If you were able to get through to yesterday’s column between server crashes perhaps you noticed the very first reader comment, which wasn’t about mobile phones or marathons at all, but about my promise to in this column discuss new anti-terrorism technology. Here, if you missed it, is his comment:
“Is yesterday going to be an excuse to ban pressure cookers? I’m fed up with the government. Money has been shoveled by the barge load onto the ‘security issue’ and we have nothing to show for it except the union thug goons that feel us up at the airport and a severe loss of personal and constitutionally guaranteed freedoms. I suggest we disband these futile efforts and accept the fact that life has risk associated with it.”
Implicit in this comment, at least the way I read it, is some expectation that what I’ll propose in this column is something like the banning of pressure cookers. Readers who don’t know my work might expect that, but those who do know my work (and there’s a lot of it out there to be examined over the 25 years I’ve had this particular gig) probably believe otherwise. Remember my first column after 9/11 was about the abuse of power in the name of national security — that at a time when almost nobody was expressing such ideas.
You see I agree with much, though not all, of what the reader suggests.
If I had the power to just order things to be the way I think they should be I’d require some logical security responses like the armoring of cockpit doors that practically eliminated airliner hijacking as a threat then beyond that do little or nothing. A huge nation can absorb a blow or two and once it’s seen there’s no real impact on our culture the terrorists will go on to other, more compliant, targets.
But that’s not the way we seem to do things around here. Instead we throw trillions into byzantine security programs and overseas adventuring, most of it useless, then we try to blame others for the resultant debt. So any further suggestions I have for improving the peace must be mapped against that broader scene of government greed and stupidity.
What we celebrate in this column has always been the empowerment through technology of ordinary people. The personal computer changed our culture, pushing technology to the edges of society, changing forever the balance of power.

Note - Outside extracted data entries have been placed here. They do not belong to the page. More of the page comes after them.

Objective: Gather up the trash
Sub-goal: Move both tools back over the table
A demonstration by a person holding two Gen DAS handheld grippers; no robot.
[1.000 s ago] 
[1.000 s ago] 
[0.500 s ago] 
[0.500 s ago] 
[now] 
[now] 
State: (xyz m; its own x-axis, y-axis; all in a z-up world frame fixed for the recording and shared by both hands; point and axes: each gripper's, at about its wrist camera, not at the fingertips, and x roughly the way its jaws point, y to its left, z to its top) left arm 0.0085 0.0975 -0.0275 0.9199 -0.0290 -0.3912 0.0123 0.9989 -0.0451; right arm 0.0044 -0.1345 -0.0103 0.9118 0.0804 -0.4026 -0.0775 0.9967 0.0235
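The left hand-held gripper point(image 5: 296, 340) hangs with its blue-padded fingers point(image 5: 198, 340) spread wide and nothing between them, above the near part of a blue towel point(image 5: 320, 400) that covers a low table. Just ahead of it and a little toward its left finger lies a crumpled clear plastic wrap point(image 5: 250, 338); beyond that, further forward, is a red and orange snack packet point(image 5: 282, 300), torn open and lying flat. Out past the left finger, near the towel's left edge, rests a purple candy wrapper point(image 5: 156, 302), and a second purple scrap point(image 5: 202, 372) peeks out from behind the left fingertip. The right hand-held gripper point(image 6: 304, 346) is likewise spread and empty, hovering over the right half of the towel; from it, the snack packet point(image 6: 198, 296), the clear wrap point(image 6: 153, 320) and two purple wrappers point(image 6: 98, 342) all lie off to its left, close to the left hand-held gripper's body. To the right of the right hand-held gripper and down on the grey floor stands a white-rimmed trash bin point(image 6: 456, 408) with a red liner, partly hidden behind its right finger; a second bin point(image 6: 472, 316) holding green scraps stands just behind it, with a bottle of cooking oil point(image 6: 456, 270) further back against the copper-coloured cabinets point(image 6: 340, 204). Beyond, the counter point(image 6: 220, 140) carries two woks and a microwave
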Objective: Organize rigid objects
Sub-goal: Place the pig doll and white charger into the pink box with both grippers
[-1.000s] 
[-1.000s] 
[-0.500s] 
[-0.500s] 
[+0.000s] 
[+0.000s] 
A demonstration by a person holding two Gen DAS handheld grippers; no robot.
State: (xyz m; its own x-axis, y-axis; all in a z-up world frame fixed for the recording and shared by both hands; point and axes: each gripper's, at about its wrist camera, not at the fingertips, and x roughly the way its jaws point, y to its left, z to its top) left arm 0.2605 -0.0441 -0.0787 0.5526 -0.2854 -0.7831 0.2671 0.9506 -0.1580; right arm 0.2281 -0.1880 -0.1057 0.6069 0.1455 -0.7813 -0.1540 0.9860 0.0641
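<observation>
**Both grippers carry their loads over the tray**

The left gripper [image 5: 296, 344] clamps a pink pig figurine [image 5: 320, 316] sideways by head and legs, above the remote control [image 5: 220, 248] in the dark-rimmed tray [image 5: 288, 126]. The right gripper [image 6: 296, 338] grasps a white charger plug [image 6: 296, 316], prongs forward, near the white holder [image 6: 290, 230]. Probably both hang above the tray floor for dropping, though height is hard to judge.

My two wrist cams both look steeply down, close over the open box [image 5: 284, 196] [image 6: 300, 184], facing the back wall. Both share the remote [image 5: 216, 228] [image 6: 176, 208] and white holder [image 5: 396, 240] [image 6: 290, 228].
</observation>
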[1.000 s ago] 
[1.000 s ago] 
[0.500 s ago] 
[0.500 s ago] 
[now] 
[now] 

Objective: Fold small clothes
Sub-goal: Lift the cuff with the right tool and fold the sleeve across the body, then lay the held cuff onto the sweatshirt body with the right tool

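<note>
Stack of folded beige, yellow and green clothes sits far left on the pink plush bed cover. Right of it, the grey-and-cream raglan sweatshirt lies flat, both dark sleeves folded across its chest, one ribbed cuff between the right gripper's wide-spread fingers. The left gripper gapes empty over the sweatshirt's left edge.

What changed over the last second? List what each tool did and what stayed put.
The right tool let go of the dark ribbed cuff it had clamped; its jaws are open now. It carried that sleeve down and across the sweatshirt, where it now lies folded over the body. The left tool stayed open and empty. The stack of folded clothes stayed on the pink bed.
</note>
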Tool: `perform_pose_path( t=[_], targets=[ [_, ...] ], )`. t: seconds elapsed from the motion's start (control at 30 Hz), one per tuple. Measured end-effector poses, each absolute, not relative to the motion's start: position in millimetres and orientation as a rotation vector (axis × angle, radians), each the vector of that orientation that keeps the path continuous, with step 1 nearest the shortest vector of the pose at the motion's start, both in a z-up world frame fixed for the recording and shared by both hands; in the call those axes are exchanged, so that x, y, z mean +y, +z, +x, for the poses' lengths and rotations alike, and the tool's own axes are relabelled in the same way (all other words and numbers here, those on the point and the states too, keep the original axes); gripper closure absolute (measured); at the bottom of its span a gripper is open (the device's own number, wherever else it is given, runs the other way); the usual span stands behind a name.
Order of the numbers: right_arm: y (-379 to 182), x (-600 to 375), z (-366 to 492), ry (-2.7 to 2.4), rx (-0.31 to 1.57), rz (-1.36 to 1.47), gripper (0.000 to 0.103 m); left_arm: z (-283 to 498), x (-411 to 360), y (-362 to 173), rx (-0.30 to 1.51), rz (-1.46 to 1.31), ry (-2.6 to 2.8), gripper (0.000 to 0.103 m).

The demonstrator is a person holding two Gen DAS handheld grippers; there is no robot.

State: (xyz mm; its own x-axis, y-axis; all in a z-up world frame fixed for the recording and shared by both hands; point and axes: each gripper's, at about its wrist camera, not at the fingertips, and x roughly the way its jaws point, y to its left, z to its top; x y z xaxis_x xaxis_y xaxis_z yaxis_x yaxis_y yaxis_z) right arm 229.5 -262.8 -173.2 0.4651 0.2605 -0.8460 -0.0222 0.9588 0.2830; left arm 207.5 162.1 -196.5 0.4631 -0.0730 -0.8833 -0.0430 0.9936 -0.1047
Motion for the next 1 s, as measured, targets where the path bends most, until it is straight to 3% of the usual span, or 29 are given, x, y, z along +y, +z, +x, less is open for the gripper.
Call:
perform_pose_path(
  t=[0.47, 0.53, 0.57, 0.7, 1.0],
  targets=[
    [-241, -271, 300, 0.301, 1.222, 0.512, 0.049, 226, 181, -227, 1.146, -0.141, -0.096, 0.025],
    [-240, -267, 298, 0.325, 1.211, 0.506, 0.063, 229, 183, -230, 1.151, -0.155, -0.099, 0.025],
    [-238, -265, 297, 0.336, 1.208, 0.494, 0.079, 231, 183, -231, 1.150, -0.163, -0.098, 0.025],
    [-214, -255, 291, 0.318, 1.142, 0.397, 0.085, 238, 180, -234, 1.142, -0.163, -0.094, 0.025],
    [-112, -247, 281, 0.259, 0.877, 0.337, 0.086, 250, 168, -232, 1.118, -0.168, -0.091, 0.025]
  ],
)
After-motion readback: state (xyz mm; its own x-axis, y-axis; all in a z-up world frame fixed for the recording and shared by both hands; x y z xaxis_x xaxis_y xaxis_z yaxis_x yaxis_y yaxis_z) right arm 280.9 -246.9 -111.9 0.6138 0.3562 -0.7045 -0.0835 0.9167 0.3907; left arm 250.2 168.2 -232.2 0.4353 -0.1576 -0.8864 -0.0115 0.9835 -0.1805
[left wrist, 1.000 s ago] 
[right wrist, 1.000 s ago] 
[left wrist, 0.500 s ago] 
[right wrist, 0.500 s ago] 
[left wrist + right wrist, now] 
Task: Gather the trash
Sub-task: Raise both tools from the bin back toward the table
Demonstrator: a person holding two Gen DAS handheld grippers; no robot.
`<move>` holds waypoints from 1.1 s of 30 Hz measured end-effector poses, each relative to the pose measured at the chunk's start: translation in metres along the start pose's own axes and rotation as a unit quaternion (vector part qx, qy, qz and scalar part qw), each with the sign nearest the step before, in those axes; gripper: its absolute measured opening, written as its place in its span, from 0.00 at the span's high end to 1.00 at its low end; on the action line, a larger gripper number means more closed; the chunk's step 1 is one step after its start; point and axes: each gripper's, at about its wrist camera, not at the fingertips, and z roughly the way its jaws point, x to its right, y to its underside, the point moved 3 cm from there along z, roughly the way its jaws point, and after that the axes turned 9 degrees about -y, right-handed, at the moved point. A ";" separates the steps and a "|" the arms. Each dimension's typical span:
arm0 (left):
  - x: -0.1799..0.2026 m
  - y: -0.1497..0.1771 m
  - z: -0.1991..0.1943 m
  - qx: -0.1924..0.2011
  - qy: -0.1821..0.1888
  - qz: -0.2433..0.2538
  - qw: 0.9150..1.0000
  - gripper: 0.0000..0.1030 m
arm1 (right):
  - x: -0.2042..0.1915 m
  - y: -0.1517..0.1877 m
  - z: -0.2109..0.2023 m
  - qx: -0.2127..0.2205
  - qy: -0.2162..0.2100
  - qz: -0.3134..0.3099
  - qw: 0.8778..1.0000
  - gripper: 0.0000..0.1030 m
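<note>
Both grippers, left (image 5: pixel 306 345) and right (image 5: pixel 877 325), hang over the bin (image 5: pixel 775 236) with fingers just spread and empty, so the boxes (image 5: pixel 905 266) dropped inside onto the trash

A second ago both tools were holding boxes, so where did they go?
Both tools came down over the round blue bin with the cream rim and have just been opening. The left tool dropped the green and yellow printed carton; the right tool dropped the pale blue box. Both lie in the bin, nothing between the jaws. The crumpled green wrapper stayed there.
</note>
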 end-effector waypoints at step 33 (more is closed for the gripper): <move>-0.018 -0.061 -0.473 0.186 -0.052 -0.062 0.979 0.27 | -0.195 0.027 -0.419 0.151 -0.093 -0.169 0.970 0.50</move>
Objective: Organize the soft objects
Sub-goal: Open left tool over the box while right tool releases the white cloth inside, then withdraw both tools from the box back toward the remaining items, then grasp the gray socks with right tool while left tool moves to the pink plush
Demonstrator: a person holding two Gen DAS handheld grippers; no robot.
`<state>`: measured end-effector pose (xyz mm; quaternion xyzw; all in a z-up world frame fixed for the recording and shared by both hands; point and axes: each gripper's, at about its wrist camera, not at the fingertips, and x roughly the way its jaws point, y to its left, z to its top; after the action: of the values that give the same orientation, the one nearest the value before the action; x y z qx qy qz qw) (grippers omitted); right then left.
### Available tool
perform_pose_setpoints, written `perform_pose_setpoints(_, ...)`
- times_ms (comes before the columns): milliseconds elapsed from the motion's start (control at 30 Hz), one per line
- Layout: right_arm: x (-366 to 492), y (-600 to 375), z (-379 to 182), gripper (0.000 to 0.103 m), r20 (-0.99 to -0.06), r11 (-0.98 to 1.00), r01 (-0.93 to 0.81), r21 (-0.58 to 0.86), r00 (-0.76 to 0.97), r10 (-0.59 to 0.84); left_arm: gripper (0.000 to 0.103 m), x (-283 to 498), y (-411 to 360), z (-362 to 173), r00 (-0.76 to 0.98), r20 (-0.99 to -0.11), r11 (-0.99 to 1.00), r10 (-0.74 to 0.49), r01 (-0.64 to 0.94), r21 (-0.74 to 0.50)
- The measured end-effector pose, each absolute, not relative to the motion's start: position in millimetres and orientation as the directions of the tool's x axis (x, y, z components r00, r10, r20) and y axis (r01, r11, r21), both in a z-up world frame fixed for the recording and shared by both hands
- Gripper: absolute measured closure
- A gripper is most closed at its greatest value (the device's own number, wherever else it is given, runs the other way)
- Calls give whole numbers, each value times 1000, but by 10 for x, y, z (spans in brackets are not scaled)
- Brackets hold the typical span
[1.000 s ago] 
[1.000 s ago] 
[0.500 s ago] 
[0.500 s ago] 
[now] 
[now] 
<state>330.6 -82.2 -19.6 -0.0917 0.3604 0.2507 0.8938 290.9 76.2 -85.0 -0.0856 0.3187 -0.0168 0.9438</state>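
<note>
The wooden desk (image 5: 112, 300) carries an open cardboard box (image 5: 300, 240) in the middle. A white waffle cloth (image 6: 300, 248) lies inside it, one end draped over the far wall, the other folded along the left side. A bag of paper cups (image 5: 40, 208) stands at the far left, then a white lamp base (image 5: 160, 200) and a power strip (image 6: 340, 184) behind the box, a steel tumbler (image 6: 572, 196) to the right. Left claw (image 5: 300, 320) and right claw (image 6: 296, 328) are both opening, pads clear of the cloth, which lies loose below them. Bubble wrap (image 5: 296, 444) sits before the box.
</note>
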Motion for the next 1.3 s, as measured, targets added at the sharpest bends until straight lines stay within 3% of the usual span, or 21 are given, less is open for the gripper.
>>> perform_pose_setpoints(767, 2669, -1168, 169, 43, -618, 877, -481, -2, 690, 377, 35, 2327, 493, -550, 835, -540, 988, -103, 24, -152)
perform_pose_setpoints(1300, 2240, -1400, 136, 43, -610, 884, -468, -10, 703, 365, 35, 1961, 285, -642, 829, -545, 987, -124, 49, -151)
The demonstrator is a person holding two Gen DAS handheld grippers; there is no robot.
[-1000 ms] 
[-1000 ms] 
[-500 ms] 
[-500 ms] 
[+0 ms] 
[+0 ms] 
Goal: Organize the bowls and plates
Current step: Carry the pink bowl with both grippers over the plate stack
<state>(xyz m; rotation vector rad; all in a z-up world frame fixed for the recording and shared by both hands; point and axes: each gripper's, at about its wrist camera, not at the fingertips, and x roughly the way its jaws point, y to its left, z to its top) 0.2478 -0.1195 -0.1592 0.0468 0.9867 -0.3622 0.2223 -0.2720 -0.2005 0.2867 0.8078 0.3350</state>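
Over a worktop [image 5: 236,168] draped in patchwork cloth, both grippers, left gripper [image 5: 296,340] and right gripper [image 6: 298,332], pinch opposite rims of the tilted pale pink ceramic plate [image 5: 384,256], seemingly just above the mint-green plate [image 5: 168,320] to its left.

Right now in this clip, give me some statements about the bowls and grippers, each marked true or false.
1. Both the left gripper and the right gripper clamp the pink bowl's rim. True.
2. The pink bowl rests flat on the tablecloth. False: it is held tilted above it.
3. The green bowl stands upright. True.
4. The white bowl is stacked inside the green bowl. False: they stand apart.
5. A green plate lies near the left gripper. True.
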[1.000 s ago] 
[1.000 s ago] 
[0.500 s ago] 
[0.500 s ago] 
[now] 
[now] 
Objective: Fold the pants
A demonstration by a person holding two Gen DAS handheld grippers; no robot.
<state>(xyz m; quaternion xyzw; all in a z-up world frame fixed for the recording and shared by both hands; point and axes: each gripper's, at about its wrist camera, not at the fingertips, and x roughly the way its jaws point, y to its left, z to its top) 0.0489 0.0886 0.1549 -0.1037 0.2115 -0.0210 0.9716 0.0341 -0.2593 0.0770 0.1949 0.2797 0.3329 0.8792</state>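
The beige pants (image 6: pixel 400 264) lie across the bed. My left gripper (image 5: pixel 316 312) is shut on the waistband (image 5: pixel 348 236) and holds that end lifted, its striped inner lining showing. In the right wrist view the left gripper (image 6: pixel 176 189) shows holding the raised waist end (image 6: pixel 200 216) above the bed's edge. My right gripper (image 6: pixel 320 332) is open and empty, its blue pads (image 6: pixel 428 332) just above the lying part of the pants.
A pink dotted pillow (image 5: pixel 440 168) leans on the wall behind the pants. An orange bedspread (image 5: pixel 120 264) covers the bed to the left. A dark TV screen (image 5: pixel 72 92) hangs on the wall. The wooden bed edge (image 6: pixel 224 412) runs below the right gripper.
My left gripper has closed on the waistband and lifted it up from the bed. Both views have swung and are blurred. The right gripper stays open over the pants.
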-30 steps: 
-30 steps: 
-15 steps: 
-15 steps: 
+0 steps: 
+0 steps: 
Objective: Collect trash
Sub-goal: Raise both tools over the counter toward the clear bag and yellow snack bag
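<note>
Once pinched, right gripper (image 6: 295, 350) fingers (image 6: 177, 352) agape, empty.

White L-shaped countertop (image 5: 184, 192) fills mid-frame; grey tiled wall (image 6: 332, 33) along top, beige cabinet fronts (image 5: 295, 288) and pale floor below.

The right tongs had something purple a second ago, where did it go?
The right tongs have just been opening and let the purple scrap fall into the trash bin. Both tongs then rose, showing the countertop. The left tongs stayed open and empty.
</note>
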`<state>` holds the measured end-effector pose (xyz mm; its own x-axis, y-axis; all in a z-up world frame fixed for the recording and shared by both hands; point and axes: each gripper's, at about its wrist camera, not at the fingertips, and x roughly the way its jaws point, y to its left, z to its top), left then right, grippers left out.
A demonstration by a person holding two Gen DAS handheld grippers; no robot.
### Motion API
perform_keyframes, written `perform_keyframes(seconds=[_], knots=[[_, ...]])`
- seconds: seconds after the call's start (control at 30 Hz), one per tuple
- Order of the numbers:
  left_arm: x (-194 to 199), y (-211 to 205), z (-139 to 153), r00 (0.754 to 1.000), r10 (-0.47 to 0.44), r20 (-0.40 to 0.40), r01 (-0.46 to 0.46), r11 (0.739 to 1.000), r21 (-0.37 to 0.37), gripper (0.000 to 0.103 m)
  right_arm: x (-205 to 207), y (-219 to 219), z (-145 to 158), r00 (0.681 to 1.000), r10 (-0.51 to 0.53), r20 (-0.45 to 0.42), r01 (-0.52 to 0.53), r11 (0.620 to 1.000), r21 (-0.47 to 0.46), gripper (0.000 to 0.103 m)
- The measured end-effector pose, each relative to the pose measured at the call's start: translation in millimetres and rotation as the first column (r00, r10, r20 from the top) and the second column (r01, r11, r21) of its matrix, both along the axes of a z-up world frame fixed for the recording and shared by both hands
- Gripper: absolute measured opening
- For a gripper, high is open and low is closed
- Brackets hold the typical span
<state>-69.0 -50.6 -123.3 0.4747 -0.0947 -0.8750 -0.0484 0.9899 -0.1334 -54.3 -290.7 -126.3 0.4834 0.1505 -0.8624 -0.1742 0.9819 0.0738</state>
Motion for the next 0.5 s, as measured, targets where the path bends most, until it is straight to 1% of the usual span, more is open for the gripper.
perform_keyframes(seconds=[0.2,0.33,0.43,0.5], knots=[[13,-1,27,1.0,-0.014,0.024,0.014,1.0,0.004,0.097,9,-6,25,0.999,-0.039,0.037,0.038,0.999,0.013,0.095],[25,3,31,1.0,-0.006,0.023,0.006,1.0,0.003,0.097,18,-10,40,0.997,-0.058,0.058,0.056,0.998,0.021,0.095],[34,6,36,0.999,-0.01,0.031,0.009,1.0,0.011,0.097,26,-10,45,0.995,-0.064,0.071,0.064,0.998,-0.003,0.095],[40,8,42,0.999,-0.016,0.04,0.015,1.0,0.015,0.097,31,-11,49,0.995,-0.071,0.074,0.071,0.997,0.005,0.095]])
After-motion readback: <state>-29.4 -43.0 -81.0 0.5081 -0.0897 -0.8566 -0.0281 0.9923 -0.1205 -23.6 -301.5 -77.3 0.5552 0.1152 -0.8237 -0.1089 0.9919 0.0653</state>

This can be seen in the decline of milspec. Remember that term? It referred to electronic components made to military specifications which were better than anything you or I could buy or could even afford to buy. The military got the good stuff and through industry being forced to build that good stuff the rest of us over time began to get better components and products, too. Milspec today is for most purposes gone, killed by an acceleration of technical progress that improved the quality of components faster than the military could revise its specifications. That and military applications ceased to be volume leaders for electronic components so the tail (the PC) eventually came to wag that semiconductor dog.
Intel today makes better parts for gaming computers than it does typically for the military.
Personal computing began in homes then migrated to business but technical leadership has for the most part remained in the home market. It’s in our homes where we typically have faster computers, more processing power, and greater bandwidth than most of us have at work. This is a trend that has continued with the Internet and now mobile where Bring Your Own Device is as much an announcement of the weakness of corporate IT as it is the strength of individual technology.
I expect this trend of personalization to continue and even to accelerate.
So let’s apply it to national security by applying it first to local security.
We are a nation of tinkerers and gadget enthusiasts. We adopt technical trends sometimes for almost no reason at all. Remember CB radio? In many ways the rise of CB radio made possible personal computing and the later demise of CB radios made personal computing commercially essential to keep many technology companies from going out of business.
Now here’s a radical idea: what if we took anti-terrorism technologies, miniaturized them, drove the cost out, then gave them not to the government but to everyone?
What I’m specifically thinking of here are scanning technologies based on non-ionizing terahertz electromagnetic waves, the very kind of waves that today look through your underwear at many airports. That same technology can be used for detection as easily as for imaging. Materials have submillimeter signatures that can be detected in very small amounts from distances up to 10 meters.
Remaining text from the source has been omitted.